What will be the form and functional organization of buildings that will have to provide many more services than those required today, including sanitary, hygienic and food services? How will transportation inside the buildings be, not only vertical by means of elevators, but also horizontal using small electric vehicles?
What will the windows have to be like for people who will have to remain seated or in bed for a large part of the time? What will the floors have to be like, if we know that falls in this group cause many victims?What will leisure centers and meeting be like for a population that wants to remain very active? Will the current relationship between large hospitals and homes make sense or should health care be organized in a more atomized way? How will city streets be filled with elderly people? Will the air we breathe and the water we drink be acceptable for such an aging population? How will climate change, with rising temperatures, affect the elderly? Will the regulations of Building have to change to deal with the problem?

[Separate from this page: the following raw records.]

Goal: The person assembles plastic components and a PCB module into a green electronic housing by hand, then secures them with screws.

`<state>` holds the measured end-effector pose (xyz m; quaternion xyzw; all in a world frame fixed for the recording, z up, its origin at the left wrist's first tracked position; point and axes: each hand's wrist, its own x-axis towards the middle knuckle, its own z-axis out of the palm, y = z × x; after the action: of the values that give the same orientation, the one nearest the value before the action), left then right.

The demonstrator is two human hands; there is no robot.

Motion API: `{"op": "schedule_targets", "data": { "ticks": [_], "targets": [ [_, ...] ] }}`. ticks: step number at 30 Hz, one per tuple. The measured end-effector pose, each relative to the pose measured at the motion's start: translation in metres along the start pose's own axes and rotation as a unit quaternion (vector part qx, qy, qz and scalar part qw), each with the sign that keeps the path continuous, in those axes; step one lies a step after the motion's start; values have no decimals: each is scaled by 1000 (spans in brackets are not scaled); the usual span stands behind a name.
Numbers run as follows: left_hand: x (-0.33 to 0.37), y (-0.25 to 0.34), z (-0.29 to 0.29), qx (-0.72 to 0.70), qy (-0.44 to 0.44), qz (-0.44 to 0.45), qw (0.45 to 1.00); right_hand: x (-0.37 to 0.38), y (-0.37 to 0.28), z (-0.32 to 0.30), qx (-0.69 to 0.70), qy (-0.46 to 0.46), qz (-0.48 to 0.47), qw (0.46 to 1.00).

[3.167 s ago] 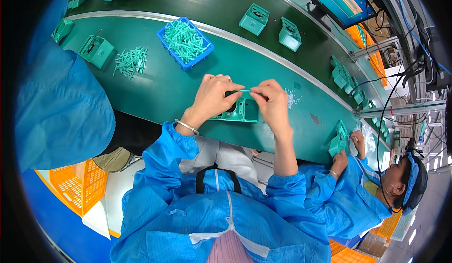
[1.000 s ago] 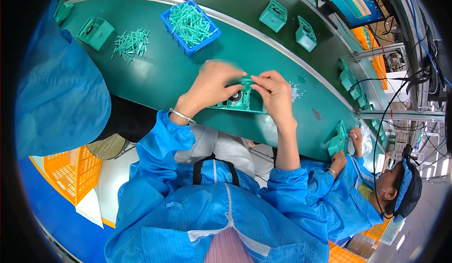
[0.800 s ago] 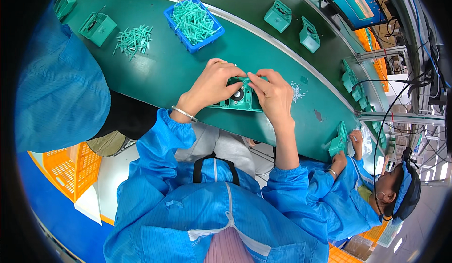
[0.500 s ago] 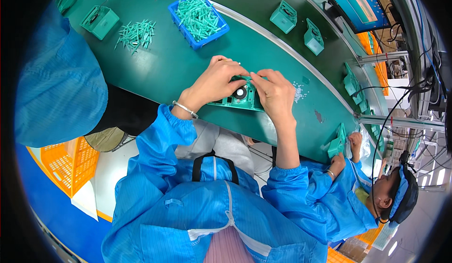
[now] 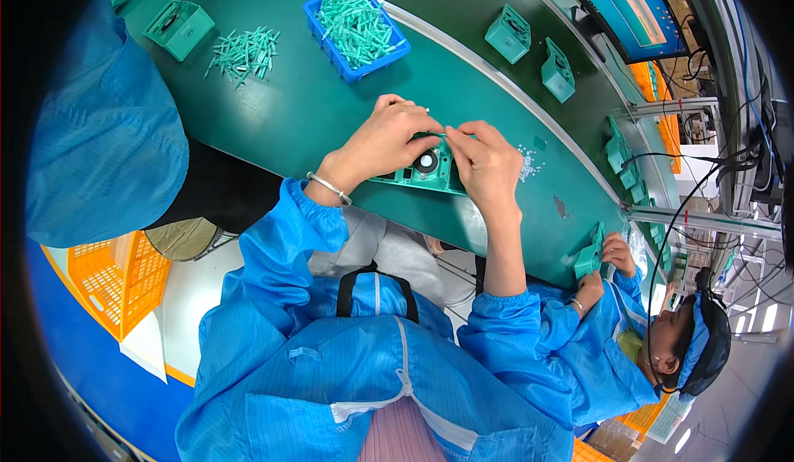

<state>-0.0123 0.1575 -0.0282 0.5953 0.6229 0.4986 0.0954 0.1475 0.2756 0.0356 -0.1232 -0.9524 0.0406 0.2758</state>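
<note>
A green plastic housing (image 5: 436, 180) with a round black speaker (image 5: 426, 162) in it lies at the near edge of the green bench. My left hand (image 5: 395, 135) bends over its left side, fingers closed at the far rim. From the right, my right hand (image 5: 488, 164) pinches at the same rim, its fingertips almost meeting the left ones. Whatever small part may be between the right fingertips is too hidden to make out. Small pale bits (image 5: 529, 162) lie scattered just right of my right hand.
A blue bin (image 5: 356, 71) full of green slim parts stands at the far side, with a loose pile (image 5: 244, 53) left of it. Green housings (image 5: 508, 35) sit on the strip beyond the rail. Co-workers sit on both sides; the right one holds a housing (image 5: 590, 253).
My hands stay at the housing's far rim with only slight finger shifts. The whole view has moved a little. At right, the co-worker's upper hand has come closer to their housing.
</note>
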Motion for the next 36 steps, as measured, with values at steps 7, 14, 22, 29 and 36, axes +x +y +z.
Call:
{"op": "schedule_targets", "data": {
  "ticks": [7,14,22,29,36],
  "targets": [
    [2,1,-2,9,-8,3,1000,0,0,-1,16,-12,30,999],
    [1,1,-1,17,-13,1,1000,-1,-1,0,38,-28,65,997],
    [3,3,-2,15,-27,-36,999,7,-3,-6,82,-93,170,978],
    [1,1,-3,17,-28,-31,999,7,-3,-7,117,-104,196,968],
    [2,2,-1,25,-18,-21,999,7,-6,-8,105,-100,191,971]
  ]
}}
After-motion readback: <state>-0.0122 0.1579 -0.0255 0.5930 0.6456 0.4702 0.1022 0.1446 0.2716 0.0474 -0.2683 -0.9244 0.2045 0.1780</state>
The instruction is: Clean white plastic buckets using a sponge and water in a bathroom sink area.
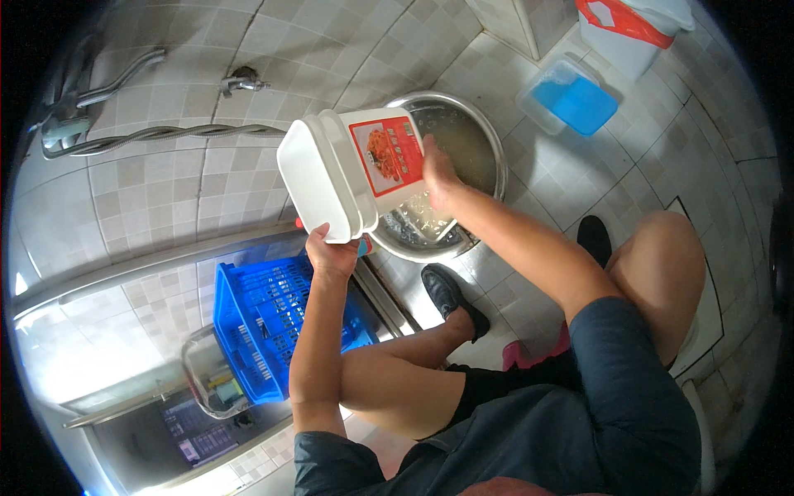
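Note:
Both my hands hold a white plastic tub (343,169) with a red picture label, tilted on its side over a round steel basin (499,153). My left hand (332,250) is closed on the rim at its near left corner. My right hand (440,172) grips the other end, beside the label; some of its fingers are hidden behind the tub. Cloudy water (463,136) with foam stands in the basin, and a pale flat piece lies partly in it, too covered to name.
A blue plastic basket (252,331) stands left of my left forearm. At the far right are a clear container with a blue piece (579,97) and a white bin (616,41) with a red bag edge. A tap (245,81) and a metal hose (165,132) are on the tiled wall.

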Action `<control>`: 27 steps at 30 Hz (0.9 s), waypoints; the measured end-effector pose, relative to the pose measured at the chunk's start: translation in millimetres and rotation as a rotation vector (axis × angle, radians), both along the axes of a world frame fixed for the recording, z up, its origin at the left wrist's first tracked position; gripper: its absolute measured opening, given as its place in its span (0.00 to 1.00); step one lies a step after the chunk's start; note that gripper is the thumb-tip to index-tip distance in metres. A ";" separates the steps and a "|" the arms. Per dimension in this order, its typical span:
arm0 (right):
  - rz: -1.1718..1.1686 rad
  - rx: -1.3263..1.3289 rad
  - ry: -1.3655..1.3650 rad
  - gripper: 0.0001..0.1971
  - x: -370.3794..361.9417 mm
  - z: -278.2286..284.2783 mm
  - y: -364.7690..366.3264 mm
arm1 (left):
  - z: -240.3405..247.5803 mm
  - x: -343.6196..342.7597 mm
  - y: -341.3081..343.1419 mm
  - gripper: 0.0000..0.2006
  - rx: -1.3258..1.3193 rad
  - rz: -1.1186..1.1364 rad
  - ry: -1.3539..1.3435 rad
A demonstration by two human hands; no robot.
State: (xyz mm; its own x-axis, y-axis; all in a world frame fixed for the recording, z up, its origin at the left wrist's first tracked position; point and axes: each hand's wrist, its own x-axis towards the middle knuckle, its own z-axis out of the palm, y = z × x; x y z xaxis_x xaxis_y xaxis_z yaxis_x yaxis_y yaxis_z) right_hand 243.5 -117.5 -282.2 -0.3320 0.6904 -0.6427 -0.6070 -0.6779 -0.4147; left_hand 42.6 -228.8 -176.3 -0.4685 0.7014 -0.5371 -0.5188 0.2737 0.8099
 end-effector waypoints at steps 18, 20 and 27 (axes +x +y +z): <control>0.156 0.557 -1.462 0.16 22.7 -182.9 10.0 | -6.7 -35.7 -28.9 0.20 0.092 -0.075 -0.142; 0.232 0.612 -1.540 0.15 20.7 -188.9 10.9 | -9.8 -47.7 -37.6 0.22 0.115 -0.183 -0.141; 0.438 0.620 -1.018 0.15 38.7 -116.5 30.0 | -3.7 -48.7 -43.8 0.28 -0.101 -0.029 0.138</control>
State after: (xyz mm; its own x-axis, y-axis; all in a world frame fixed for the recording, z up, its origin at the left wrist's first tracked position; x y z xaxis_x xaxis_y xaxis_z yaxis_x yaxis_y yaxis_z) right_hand 282.2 -87.5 -398.7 -0.1556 0.9237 -0.3500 0.3963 -0.2662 -0.8787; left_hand -6.1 -272.7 -180.0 -0.5231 0.6612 -0.5377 -0.3951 0.3708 0.8405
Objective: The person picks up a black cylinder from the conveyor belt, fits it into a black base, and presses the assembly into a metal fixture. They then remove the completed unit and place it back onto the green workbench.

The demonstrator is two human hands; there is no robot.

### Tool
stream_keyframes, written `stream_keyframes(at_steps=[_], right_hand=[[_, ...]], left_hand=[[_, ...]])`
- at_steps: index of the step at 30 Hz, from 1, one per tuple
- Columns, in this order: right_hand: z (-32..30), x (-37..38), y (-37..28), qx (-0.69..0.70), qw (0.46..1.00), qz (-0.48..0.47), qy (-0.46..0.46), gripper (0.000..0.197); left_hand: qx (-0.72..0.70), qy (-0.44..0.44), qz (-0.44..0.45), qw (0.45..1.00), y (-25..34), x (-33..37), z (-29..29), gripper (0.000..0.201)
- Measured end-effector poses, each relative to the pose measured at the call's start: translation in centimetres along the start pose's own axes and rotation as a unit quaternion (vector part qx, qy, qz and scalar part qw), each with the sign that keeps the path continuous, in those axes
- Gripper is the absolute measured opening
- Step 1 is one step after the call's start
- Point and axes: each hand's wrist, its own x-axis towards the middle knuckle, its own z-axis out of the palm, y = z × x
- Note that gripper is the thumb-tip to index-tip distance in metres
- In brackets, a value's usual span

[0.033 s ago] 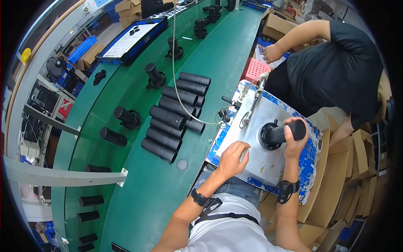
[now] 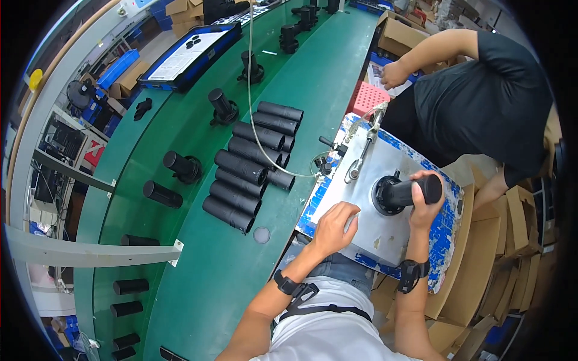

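One black cylinder [image 2: 402,194] with a flanged collar [image 2: 380,194] at its base sits right of centre in the frame, on a metal plate [image 2: 385,162]. Its long axis runs in the picture from the collar toward the right and slightly up, the round free end facing the right side; I cannot tell whether it is upright or slightly tilted. The right hand [image 2: 426,207] has its grip closed around the cylinder near that free end, thumb on the left side. The left hand [image 2: 336,230] is loosely curled over the plate's lower-left edge, a gap showing by the thumb and nothing visible in the grip.

Bare metal lies between the left hand and the collar, and more below the collar. A metal lever clamp [image 2: 364,153] stands near, up and to the left. The plate lies on a chipped blue-and-white tabletop [image 2: 442,240], whose right edge runs just beside an open cardboard box [image 2: 475,259]. Left of it, a green tabletop [image 2: 211,289] carries black tubes [image 2: 241,165] side by side, with open surface below them.
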Motion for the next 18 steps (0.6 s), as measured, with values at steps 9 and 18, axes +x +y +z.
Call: stream_keyframes(at_steps=[9,18], right_hand=[[2.8,-0.9,4.0,-0.093,0.993,0.023,0.075,0.025],[1.7,-0.7,2.6,-0.102,0.994,0.044,-0.011,0.03]], left_hand=[[-0.016,-0.004,-0.02,1.0,-0.3,0.5,0.5,0.017],[0.024,-0.002,-0.018,1.0,-0.5,0.1,0.3,0.02]])
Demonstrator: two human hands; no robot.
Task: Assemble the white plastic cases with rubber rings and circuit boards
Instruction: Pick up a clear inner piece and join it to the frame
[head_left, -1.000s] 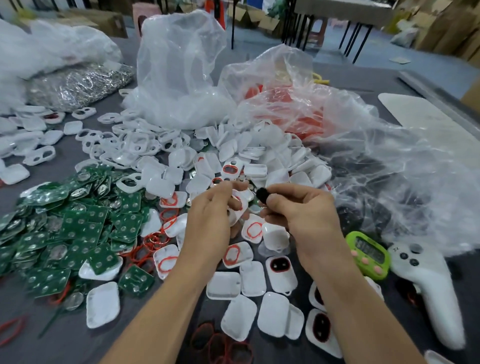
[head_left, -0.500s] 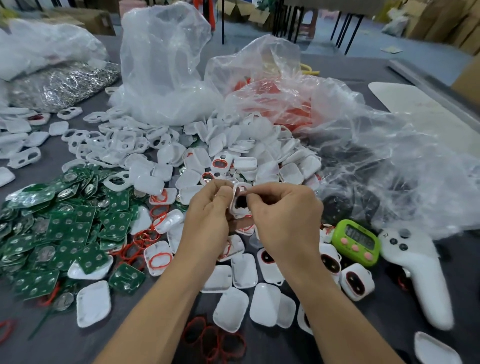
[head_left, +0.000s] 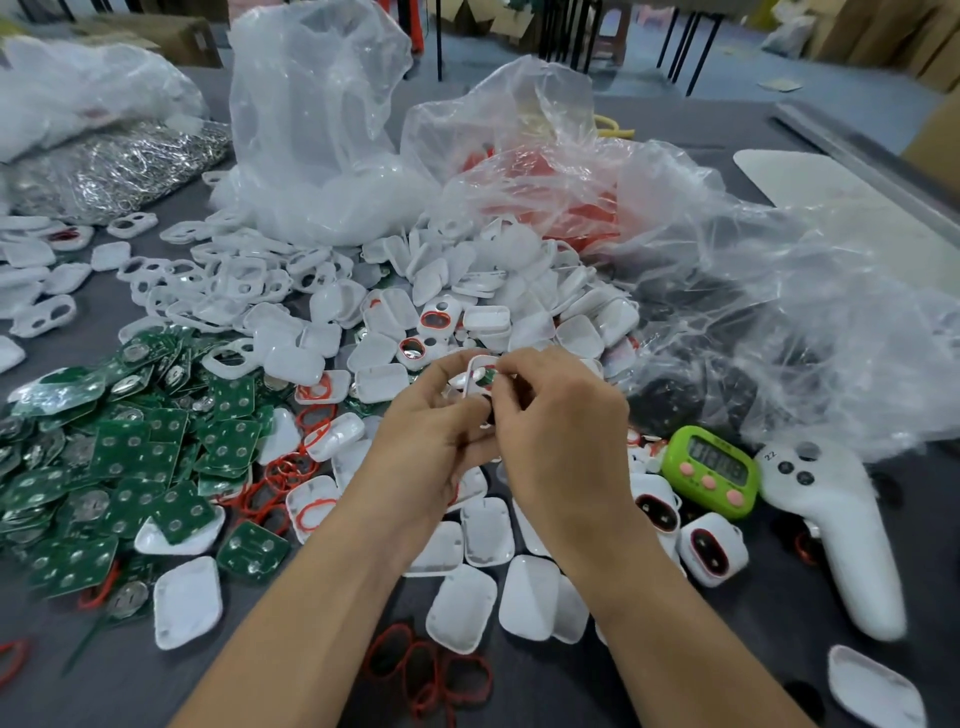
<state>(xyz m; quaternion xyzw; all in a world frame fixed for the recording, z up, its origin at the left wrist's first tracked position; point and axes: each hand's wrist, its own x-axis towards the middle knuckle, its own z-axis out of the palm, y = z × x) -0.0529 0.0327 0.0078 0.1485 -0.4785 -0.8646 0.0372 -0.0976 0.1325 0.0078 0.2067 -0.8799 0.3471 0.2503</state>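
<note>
Centrally, item one: white plastic case, held clear of the grey table between both your hands.
- Your left hand gripped it from 9 o'clock, fingers curled round its lower part.
- Your right hand met it from 3 o'clock, thumb and forefinger pinched together on its upper edge.
- A patch of green circuit board showed inside the case; whether it sat fully home could not be told.

Remaining stock, placed by clock face from your hands:
- 9 o'clock: heap of green circuit boards, overlapping, some with round metal contacts uppermost.
- 8 o'clock: red rubber rings, loose and tangled, several lying inside open case halves.
- 6 o'clock: further red rings on the table between your forearms, with empty white shells just beyond them.
- 12 o'clock: large pile of white case parts, spilling from clear plastic bags.
- 10 o'clock: bag of silver metal pieces.
- 4 o'clock: closed cases with red-rimmed windows, beside a green digital timer.
- 4 o'clock, further out: white handheld controller, lying flat.
- 2 o'clock: crumpled clear bag over dark contents.
</note>
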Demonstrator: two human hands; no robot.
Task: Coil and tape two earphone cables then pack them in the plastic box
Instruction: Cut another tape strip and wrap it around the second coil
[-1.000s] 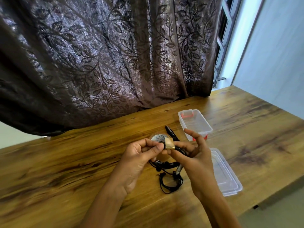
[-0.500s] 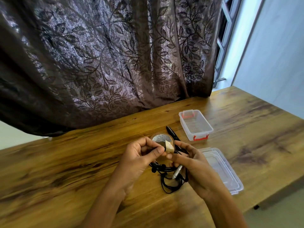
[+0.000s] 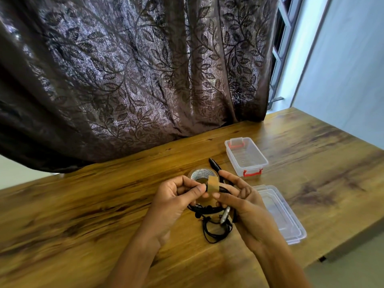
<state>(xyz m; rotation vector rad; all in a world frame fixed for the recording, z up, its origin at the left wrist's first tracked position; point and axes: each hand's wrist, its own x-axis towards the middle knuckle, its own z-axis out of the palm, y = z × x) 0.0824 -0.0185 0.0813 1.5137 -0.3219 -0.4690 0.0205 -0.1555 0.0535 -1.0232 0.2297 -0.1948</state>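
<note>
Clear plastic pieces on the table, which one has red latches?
The deep box farther back, beside the black pen; the flat lid nearer the right hand shows none.

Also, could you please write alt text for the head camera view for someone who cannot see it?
The left hand and right hand pinch a strip of brown tape and hold a black earphone cable above a wooden table. More black cable lies coiled below them, with a tape roll behind and an open plastic box and its lid to the right.
</note>
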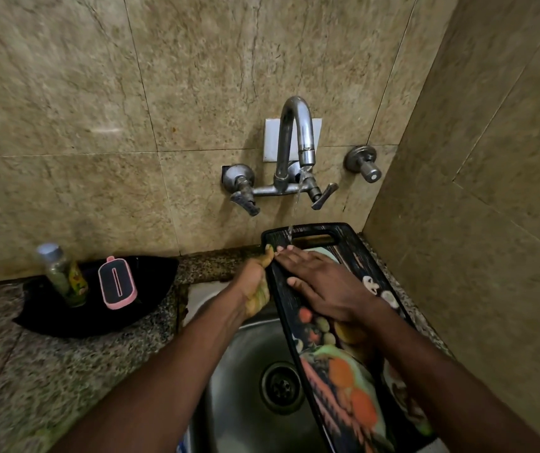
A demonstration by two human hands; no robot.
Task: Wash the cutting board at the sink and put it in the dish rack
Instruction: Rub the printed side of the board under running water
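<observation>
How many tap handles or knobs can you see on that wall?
3: a lever handle at the left end of the faucet, another lever at its right, and a round knob farther right.

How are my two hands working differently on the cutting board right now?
The left hand is curled around the left edge of the cutting board, gripping it; the right hand lies flat and open on the printed top face. The left hand sits beside the board over the sink; the right rests on it, fingers reaching toward the water stream. Both touch the board.
</observation>
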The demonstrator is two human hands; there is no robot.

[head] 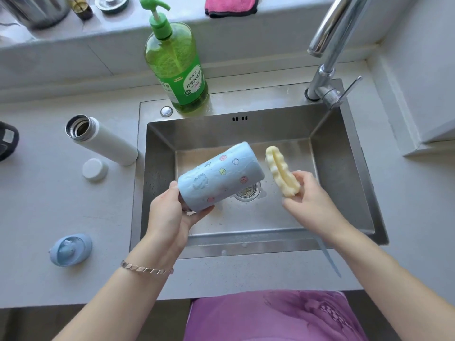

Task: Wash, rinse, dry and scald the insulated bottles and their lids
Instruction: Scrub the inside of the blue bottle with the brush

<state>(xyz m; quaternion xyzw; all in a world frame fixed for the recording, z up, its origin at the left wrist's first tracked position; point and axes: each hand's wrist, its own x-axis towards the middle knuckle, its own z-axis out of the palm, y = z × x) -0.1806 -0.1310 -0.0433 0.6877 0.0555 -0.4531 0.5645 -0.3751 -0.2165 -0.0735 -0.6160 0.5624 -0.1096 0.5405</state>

The aging of the population is a gigantic challenge at all levels, but also a great opportunity. Both, challenge and opportunity, seem comparable to those faced and enjoyed by the architects who, almost on the fly, designed the modern cities that welcomed a massive rural exodus.

Opportunities, sometimes mistakenly frowned upon in our society, are the only possible way to face challenges. work opportunities for architecture professionals who are able to anticipate this scenario and respond to it. Opportunities for many companies that develop innovative ideas. Opportunities for developers, public or private, to solve a social problem, but also to respond to the demand of a private market with enormous economic potential. Spain may be called to be the Florida of Europe, attracting an older population that is willing to spend their savings in our country. It has all the characteristics to do so: climate, communications, health services, etc. We may or may not like the idea, after the bitter experience suffered with the brick. Paradoxically, it is a real opportunity to nourish the population pyramid at its base with qualified immigration to provide the innumerable services that will be necessary. At final, more old people to have more young people.

In this work, which should be transversal, the research that is promoted from the Schools of Architecture has a fundamental role. We hope, therefore, that this Fire Prevention Week will serve as a forum to share these concerns, making society aware of their importance.